### Problem to solve
Copy down every line of the data that follows exactly. Omit the pictures.

### Data
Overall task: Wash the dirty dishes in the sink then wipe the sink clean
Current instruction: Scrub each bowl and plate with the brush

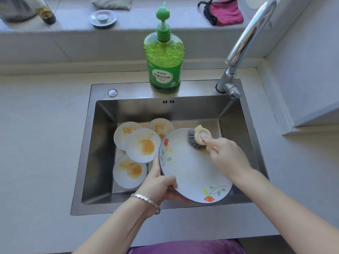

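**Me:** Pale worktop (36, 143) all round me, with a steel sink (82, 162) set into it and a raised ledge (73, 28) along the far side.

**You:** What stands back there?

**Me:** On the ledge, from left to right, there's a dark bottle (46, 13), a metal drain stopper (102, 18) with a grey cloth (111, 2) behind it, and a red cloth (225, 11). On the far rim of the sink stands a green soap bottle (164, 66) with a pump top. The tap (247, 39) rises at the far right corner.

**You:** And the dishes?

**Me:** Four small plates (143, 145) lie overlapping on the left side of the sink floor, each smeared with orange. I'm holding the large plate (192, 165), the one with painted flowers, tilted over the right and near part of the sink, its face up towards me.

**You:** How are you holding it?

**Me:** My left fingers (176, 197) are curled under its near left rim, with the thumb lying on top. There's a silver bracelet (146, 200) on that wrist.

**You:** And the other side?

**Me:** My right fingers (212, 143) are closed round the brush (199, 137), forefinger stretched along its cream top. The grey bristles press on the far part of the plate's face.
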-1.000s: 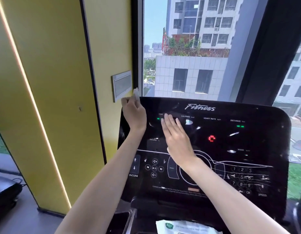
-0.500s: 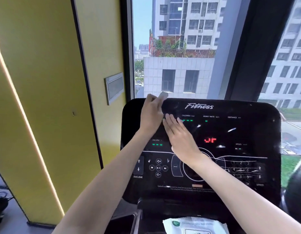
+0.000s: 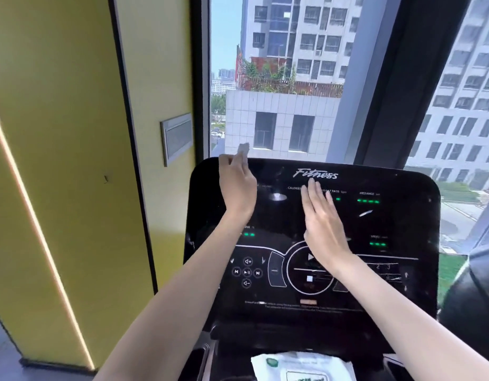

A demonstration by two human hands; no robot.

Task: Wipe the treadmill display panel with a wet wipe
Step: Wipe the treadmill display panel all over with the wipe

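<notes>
The black treadmill display panel (image 3: 389, 284), marked "Fitness", fills the middle of the head view, with green readouts lit. My left hand (image 3: 238, 185) is at the panel's upper left edge, closed around a small white wet wipe (image 3: 244, 149) whose end sticks up above my fingers. My right hand (image 3: 321, 224) lies flat on the panel's centre, fingers straight and pointing up toward the logo. I see nothing under or in it.
A white pack of wet wipes (image 3: 301, 365) lies in the tray below the panel. A yellow wall (image 3: 59, 160) with a grey wall plate (image 3: 177, 137) stands on the left. Behind the panel is a large window with a dark frame (image 3: 386, 78).
My left hand slid with the wipe from the panel's top left corner a little to the right along the top edge. My right hand moved right and up across the panel.
</notes>
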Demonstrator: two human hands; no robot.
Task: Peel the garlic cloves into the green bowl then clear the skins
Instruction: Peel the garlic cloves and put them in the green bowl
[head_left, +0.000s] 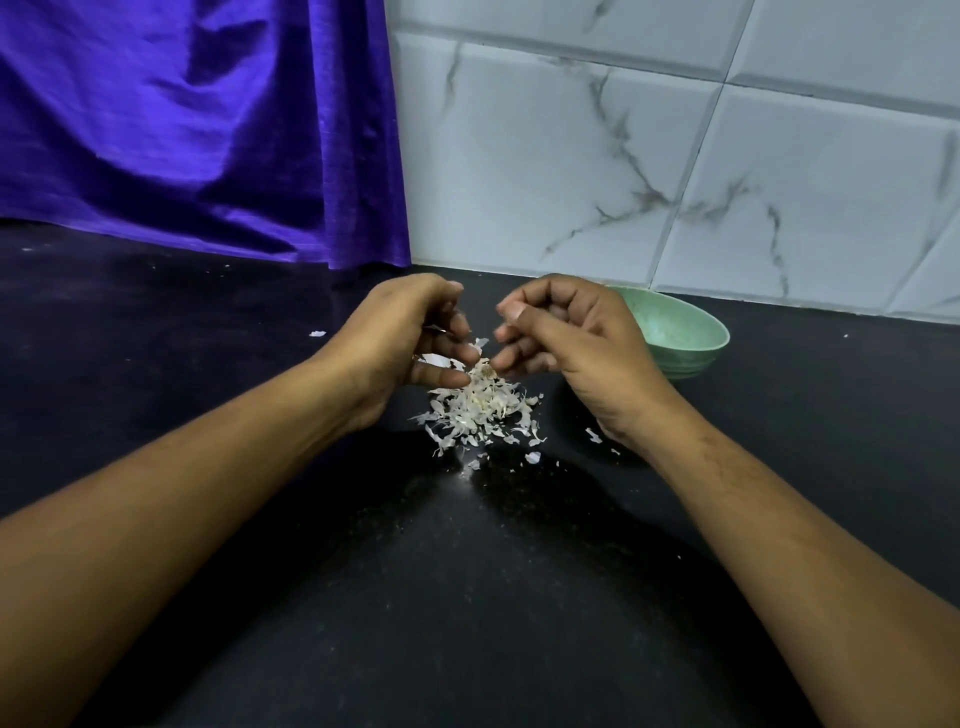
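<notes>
A heap of pale garlic skins (480, 410) lies on the black counter between my two hands. My left hand (410, 338) hovers over the heap's left side with its fingers curled, and bits of white skin show between its fingertips. My right hand (566, 338) hovers over the heap's right side, its fingers also curled inward; what it holds is hidden. The green bowl (680, 332) stands just behind my right hand, partly covered by it, and its contents do not show.
The black counter (467, 571) runs to a white marble-tile wall (675, 156) at the back right. A purple cloth (197, 130) hangs at the back left. Stray skin flakes (593, 435) lie under my right wrist, and one (317, 333) lies far left.
</notes>
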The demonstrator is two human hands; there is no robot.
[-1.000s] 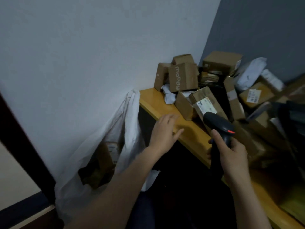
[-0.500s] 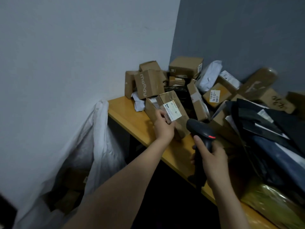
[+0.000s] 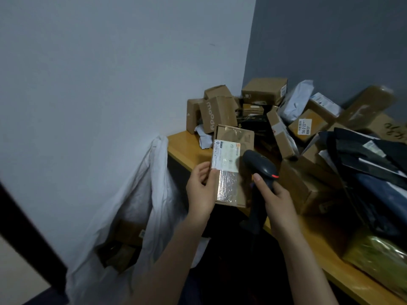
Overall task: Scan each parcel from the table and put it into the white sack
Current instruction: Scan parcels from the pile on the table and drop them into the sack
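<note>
My left hand (image 3: 201, 190) grips a flat brown cardboard parcel (image 3: 233, 183) by its left edge, thumb on the taped face, holding it upright above the table's front edge with its white label facing me. My right hand (image 3: 276, 199) grips the handle of a black barcode scanner (image 3: 258, 166), whose head points at the label from the right. The white sack (image 3: 141, 208) hangs open to the left of the table, with several brown boxes inside.
The wooden table (image 3: 185, 148) stands in a corner and carries a pile of brown boxes (image 3: 220, 114), white mailers (image 3: 296, 102) and black bags (image 3: 374, 164). A yellow-green packet (image 3: 381, 254) lies at its near right end. A dark door frame runs down the far left.
My left hand took the labelled box from the pile, lifted it toward me and turned its label up. The scanner in my right hand rose to face the label.
</note>
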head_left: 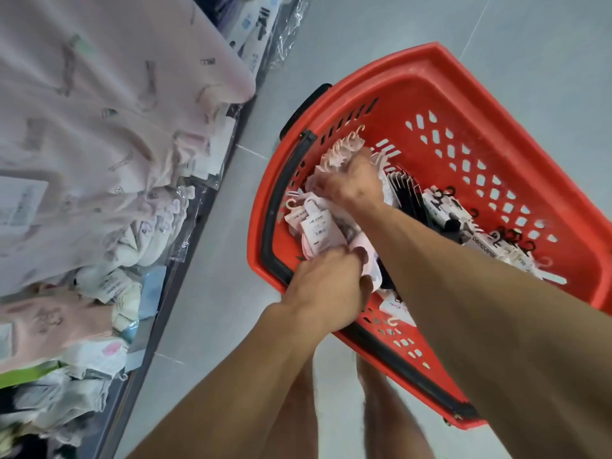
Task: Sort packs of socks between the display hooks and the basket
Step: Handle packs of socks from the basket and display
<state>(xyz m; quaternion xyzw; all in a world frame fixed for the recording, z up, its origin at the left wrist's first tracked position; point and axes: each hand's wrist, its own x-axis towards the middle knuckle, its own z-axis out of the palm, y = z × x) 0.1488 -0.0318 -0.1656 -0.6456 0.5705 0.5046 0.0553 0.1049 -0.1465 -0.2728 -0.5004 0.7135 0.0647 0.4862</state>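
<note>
Head view: looking down into a red basket (430, 71) standing on a grey tiled floor (331, 44), just beside a low display (99, 127) on the left.
Basket: slotted walls, black handle (270, 220) folded down along the rim nearest the display; a second black bar along the near rim.
Pink sock packs (318, 226): heaped in the left end of the basket, white printed labels facing up, some pink hooks (347, 145) bunched together at the far side of the heap.
Black sock packs (410, 203): standing in a row in the middle of the basket, right of the pink heap; more packs with black hooks lying toward the right end.
Left hand (328, 286): at the near rim, fingers curled round the near edge of the pink sock packs, gripping pink fabric.
Right hand (354, 183): deeper in the basket, back of the hand up, fingers curled down into the pink sock packs just below the bunched hooks, holding them.
Display: crowded with pale pink, cream and white sock packs, some in clear wrap; blurred, so labels unreadable.
Legs (381, 409): bare, on the floor just below the near edge of the basket.
</note>
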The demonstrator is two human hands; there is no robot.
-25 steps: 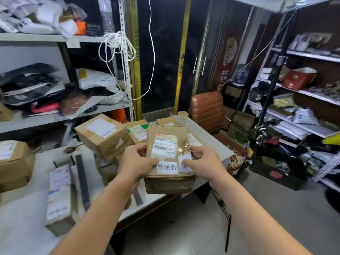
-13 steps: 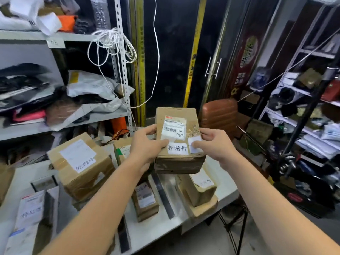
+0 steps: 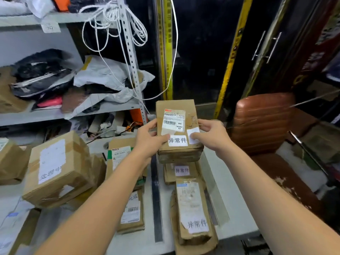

### Output of the task
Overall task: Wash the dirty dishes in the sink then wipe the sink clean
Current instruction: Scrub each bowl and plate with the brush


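**Me:** Pale worktop (36, 143) all round me, with a steel sink (82, 162) set into it and a raised ledge (73, 28) along the far side.

**You:** What stands back there?

**Me:** On the ledge, from left to right, there's a dark bottle (46, 13), a metal drain stopper (102, 18) with a grey cloth (111, 2) behind it, and a red cloth (225, 11). On the far rim of the sink stands a green soap bottle (164, 66) with a pump top. The tap (247, 39) rises at the far right corner.

**You:** And the dishes?

**Me:** Four small plates (143, 145) lie overlapping on the left side of the sink floor, each smeared with orange. I'm holding the large plate (192, 165), the one with painted flowers, tilted over the right and near part of the sink, its face up towards me.

**You:** How are you holding it?

**Me:** My left fingers (176, 197) are curled under its near left rim, with the thumb lying on top. There's a silver bracelet (146, 200) on that wrist.

**You:** And the other side?

**Me:** My right fingers (212, 143) are closed round the brush (199, 137), forefinger stretched along its cream top. The grey bristles press on the far part of the plate's face.
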-1.000s: 
-0.500s: 
+0.000s: 

A demonstration by two human hands; no robot.

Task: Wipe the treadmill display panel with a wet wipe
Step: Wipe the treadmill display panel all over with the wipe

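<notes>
The black treadmill display panel (image 3: 389, 284), marked "Fitness", fills the middle of the head view, with green readouts lit. My left hand (image 3: 238, 185) is at the panel's upper left edge, closed around a small white wet wipe (image 3: 244, 149) whose end sticks up above my fingers. My right hand (image 3: 321, 224) lies flat on the panel's centre, fingers straight and pointing up toward the logo. I see nothing under or in it.
A white pack of wet wipes (image 3: 301, 365) lies in the tray below the panel. A yellow wall (image 3: 59, 160) with a grey wall plate (image 3: 177, 137) stands on the left. Behind the panel is a large window with a dark frame (image 3: 386, 78).
My left hand slid with the wipe from the panel's top left corner a little to the right along the top edge. My right hand moved right and up across the panel.
</notes>
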Demonstrator: two human hands; no robot.
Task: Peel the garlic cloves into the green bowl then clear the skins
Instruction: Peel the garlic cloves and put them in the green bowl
[head_left, +0.000s] 
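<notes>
A heap of pale garlic skins (480, 410) lies on the black counter between my two hands. My left hand (410, 338) hovers over the heap's left side with its fingers curled, and bits of white skin show between its fingertips. My right hand (566, 338) hovers over the heap's right side, its fingers also curled inward; what it holds is hidden. The green bowl (680, 332) stands just behind my right hand, partly covered by it, and its contents do not show.
The black counter (467, 571) runs to a white marble-tile wall (675, 156) at the back right. A purple cloth (197, 130) hangs at the back left. Stray skin flakes (593, 435) lie under my right wrist, and one (317, 333) lies far left.
</notes>
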The demonstrator is two human hands; there is no robot.
[-1.000s] 
[-0.500s] 
[+0.000s] 
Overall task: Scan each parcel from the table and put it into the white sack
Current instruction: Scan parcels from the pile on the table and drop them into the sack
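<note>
My left hand (image 3: 201, 190) grips a flat brown cardboard parcel (image 3: 233, 183) by its left edge, thumb on the taped face, holding it upright above the table's front edge with its white label facing me. My right hand (image 3: 276, 199) grips the handle of a black barcode scanner (image 3: 258, 166), whose head points at the label from the right. The white sack (image 3: 141, 208) hangs open to the left of the table, with several brown boxes inside.
The wooden table (image 3: 185, 148) stands in a corner and carries a pile of brown boxes (image 3: 220, 114), white mailers (image 3: 296, 102) and black bags (image 3: 374, 164). A yellow-green packet (image 3: 381, 254) lies at its near right end. A dark door frame runs down the far left.
My left hand took the labelled box from the pile, lifted it toward me and turned its label up. The scanner in my right hand rose to face the label.
</note>
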head_left: 
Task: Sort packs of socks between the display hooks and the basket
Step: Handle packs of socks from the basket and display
<state>(xyz m; quaternion xyzw; all in a world frame fixed for the recording, z up, its origin at the left wrist's first tracked position; point and axes: each hand's wrist, its own x-axis towards the middle knuckle, its own z-axis out of the palm, y = z × x) 0.1488 -0.0318 -0.1656 -0.6456 0.5705 0.5046 0.0553 0.1049 -0.1465 -0.2728 -0.5004 0.7135 0.0647 0.4862</state>
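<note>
Head view: looking down into a red basket (430, 71) standing on a grey tiled floor (331, 44), just beside a low display (99, 127) on the left.
Basket: slotted walls, black handle (270, 220) folded down along the rim nearest the display; a second black bar along the near rim.
Pink sock packs (318, 226): heaped in the left end of the basket, white printed labels facing up, some pink hooks (347, 145) bunched together at the far side of the heap.
Black sock packs (410, 203): standing in a row in the middle of the basket, right of the pink heap; more packs with black hooks lying toward the right end.
Left hand (328, 286): at the near rim, fingers curled round the near edge of the pink sock packs, gripping pink fabric.
Right hand (354, 183): deeper in the basket, back of the hand up, fingers curled down into the pink sock packs just below the bunched hooks, holding them.
Display: crowded with pale pink, cream and white sock packs, some in clear wrap; blurred, so labels unreadable.
Legs (381, 409): bare, on the floor just below the near edge of the basket.
</note>
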The demonstrator is two human hands; there is no robot.
-25 steps: 
-13 steps: 
+0 steps: 

That's the full output for the exercise.